→ **Exercise aim**: Line by line, reproduce exactly the beginning of the listing below, ending with the line that contains "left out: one" and adding nothing.
####################
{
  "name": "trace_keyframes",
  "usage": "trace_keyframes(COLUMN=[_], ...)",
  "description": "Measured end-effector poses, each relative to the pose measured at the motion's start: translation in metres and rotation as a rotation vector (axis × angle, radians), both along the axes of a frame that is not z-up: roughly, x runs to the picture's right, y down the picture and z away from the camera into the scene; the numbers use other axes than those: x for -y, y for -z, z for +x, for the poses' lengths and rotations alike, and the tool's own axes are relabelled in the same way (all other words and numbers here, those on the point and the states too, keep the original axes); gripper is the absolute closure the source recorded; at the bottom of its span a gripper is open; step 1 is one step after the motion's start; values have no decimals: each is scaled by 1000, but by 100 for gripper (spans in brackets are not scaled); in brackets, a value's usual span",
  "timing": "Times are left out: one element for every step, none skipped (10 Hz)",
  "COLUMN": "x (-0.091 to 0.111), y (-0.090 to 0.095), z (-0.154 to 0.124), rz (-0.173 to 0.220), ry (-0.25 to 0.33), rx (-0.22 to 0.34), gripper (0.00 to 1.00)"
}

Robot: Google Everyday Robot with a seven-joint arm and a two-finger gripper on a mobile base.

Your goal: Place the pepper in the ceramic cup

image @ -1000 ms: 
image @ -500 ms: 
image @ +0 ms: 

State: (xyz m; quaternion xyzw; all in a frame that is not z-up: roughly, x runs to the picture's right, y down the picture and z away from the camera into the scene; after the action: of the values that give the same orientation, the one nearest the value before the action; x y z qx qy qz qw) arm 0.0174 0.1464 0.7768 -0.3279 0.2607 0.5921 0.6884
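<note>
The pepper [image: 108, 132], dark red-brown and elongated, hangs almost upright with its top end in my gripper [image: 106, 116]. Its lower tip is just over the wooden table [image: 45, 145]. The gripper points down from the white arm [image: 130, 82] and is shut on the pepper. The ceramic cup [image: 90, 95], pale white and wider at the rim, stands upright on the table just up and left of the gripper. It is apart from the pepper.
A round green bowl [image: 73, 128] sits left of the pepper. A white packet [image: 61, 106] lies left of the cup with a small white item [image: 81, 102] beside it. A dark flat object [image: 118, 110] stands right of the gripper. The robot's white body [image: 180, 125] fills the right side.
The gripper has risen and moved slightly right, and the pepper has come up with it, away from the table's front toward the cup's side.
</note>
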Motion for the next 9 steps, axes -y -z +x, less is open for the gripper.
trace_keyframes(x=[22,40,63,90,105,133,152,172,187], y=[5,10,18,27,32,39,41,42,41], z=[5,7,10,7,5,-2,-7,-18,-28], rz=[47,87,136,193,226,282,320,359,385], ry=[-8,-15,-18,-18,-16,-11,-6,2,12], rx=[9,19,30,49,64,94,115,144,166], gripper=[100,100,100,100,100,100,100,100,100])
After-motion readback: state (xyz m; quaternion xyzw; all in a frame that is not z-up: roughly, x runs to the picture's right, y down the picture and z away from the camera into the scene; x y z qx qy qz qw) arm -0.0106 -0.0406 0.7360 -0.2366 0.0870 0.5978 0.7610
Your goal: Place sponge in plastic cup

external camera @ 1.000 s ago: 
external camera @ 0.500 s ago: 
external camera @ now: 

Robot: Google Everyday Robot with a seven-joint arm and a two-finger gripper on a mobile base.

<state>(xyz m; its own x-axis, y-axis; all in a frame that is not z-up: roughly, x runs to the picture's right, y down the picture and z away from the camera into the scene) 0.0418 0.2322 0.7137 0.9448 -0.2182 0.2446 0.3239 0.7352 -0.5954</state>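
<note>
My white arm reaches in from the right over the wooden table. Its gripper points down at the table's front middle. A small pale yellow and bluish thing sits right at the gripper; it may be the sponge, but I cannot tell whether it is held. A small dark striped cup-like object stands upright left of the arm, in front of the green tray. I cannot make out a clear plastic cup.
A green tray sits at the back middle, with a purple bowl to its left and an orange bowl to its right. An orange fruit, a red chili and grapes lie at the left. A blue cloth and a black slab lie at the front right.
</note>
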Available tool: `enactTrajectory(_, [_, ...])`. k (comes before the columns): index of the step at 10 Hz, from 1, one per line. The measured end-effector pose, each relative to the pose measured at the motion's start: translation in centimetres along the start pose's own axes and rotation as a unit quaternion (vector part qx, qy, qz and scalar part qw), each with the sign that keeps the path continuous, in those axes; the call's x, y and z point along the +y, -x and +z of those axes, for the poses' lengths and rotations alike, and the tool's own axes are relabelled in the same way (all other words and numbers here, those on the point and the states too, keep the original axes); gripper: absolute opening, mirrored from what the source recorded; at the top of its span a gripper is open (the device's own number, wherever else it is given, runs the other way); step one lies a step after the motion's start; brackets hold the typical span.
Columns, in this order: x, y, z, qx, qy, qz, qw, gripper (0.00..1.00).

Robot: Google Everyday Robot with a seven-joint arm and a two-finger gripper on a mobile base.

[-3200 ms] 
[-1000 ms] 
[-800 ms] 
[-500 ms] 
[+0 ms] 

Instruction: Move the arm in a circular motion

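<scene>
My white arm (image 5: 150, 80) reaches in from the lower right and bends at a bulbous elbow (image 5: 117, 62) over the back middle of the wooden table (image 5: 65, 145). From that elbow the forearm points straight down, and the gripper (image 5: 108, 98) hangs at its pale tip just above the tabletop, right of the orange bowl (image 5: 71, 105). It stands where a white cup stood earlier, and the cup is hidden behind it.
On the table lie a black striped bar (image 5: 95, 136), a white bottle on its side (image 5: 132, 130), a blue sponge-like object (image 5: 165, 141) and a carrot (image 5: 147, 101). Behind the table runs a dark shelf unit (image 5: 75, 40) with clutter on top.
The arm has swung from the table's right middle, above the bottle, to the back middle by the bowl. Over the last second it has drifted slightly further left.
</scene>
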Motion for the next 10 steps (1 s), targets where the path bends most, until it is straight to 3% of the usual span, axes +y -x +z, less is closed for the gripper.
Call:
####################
→ **Response to the task**:
{
  "name": "trace_keyframes",
  "usage": "trace_keyframes(COLUMN=[_], ...)",
  "description": "Measured end-effector poses, each relative to the pose measured at the motion's start: translation in metres and rotation as a rotation vector (axis × angle, radians), both along the axes of a frame that is not z-up: roughly, x runs to the picture's right, y down the picture and z away from the camera into the scene; the numbers use other axes than those: x for -y, y for -z, z for +x, for the poses' lengths and rotations alike, and the tool's own axes are relabelled in the same way (all other words and numbers here, those on the point and the states too, keep the original axes); gripper is the absolute closure the source recorded; at the bottom of its span a gripper is open; step 1 is one step after the motion's start; values have no decimals: each is scaled by 1000, but by 100 for gripper (spans in brackets are not scaled); in brackets, a value's usual span",
  "timing": "Times are left out: one element for every step, none skipped (10 Hz)",

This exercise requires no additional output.